* [INFORMATION SHOWN]
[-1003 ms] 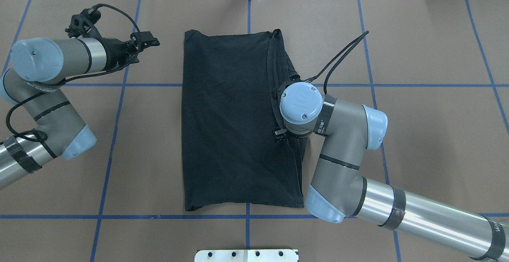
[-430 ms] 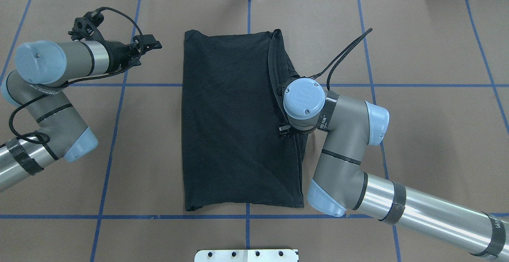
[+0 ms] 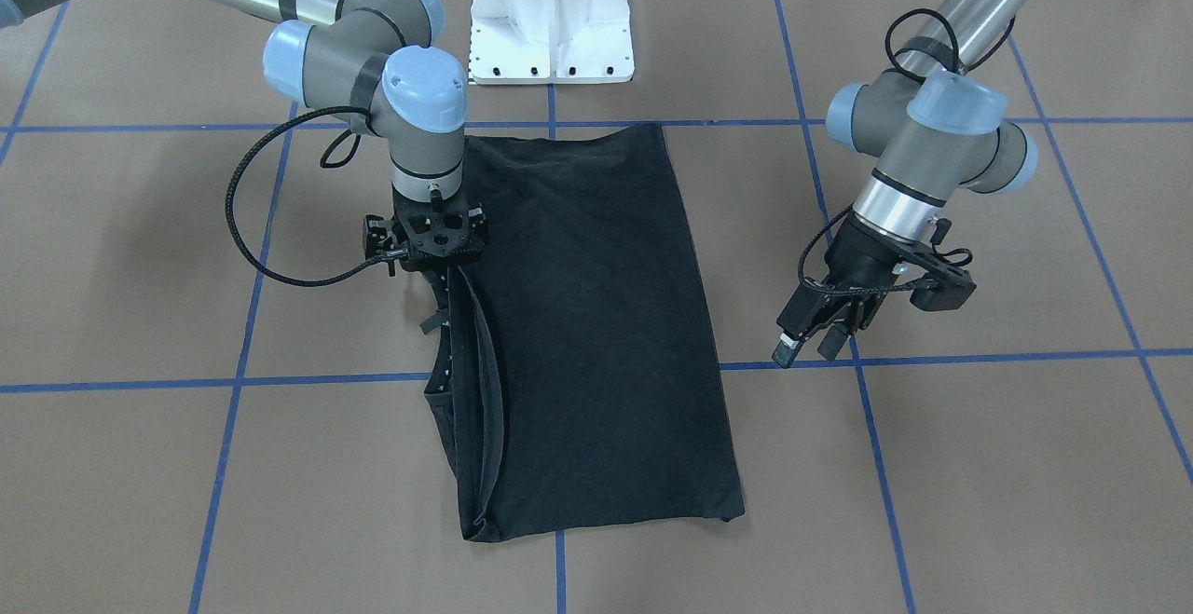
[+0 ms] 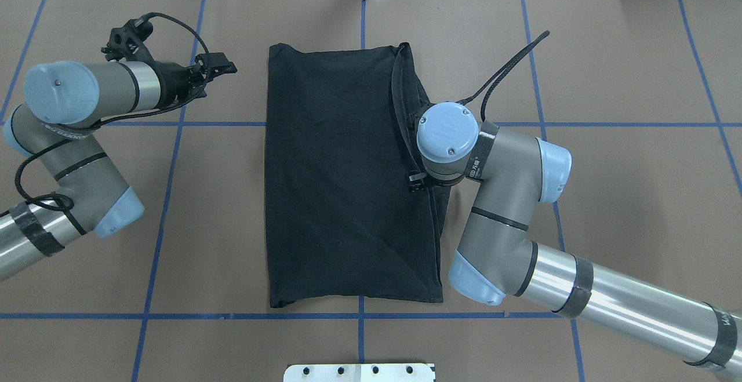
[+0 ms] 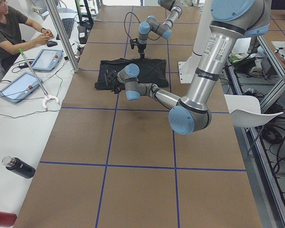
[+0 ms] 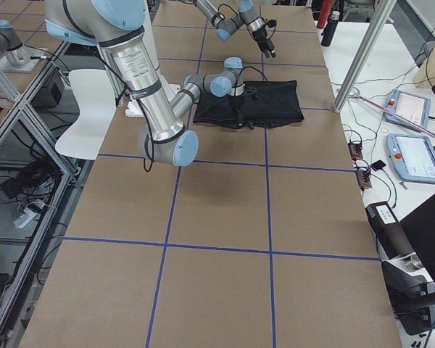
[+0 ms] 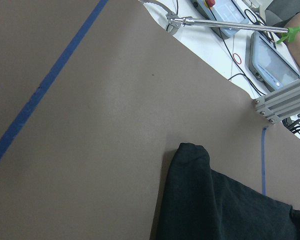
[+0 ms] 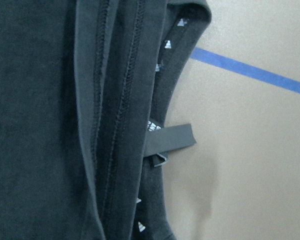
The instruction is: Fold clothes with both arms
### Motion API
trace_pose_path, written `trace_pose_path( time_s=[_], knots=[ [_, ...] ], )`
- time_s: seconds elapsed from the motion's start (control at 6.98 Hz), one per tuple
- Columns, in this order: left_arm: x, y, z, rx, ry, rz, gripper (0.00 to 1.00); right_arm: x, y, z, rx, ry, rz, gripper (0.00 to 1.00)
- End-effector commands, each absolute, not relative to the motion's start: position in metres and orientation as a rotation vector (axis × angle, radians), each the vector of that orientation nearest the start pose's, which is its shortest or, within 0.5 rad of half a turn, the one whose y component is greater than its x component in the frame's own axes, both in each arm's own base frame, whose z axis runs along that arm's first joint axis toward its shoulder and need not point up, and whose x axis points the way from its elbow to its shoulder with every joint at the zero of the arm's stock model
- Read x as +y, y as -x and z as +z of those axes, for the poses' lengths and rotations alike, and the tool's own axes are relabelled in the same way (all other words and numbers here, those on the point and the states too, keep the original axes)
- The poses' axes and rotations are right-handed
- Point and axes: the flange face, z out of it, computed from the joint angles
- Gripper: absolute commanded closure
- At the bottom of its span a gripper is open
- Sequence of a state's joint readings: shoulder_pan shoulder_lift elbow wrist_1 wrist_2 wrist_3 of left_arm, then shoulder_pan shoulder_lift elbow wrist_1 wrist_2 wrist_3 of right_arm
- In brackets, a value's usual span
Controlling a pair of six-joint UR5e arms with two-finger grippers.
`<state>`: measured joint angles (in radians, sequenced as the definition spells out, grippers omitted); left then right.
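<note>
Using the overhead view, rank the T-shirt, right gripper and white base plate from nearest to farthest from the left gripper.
1. T-shirt, just to the right of the left gripper.
2. Right gripper, at the shirt's far edge.
3. White base plate, bottom centre.

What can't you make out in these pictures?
- Right gripper: open or shut? Overhead, its own wrist covers it; from the front, it merges black on black with the T-shirt.
- T-shirt's inner layers: folded under, every view.
- Person: cut off by the exterior left view's edge.
</note>
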<state>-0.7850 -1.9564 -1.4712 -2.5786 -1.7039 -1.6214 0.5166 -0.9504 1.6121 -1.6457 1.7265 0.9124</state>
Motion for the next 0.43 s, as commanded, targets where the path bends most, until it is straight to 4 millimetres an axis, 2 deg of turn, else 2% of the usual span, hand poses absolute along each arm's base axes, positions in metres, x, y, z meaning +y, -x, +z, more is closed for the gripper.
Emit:
trace_pose_path(
  time_s=[0.0,0.29],
  knots=[
    [-0.5499,-0.3813,0.3772,1.27,-0.364,-0.627,0.0,-0.4481,0.5478,0.2951,-0.568,-0.194,-0.176,0.0],
    [-0.5495,-0.3809,0.3757,1.273,-0.367,-0.625,0.0,-0.451,0.5529,0.2926,-0.566,-0.193,-0.176,0.0]
  ],
)
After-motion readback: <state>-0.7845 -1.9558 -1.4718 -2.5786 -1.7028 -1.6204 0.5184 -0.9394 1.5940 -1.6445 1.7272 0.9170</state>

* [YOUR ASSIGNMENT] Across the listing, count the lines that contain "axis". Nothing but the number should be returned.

* [ANSWER SPACE] 2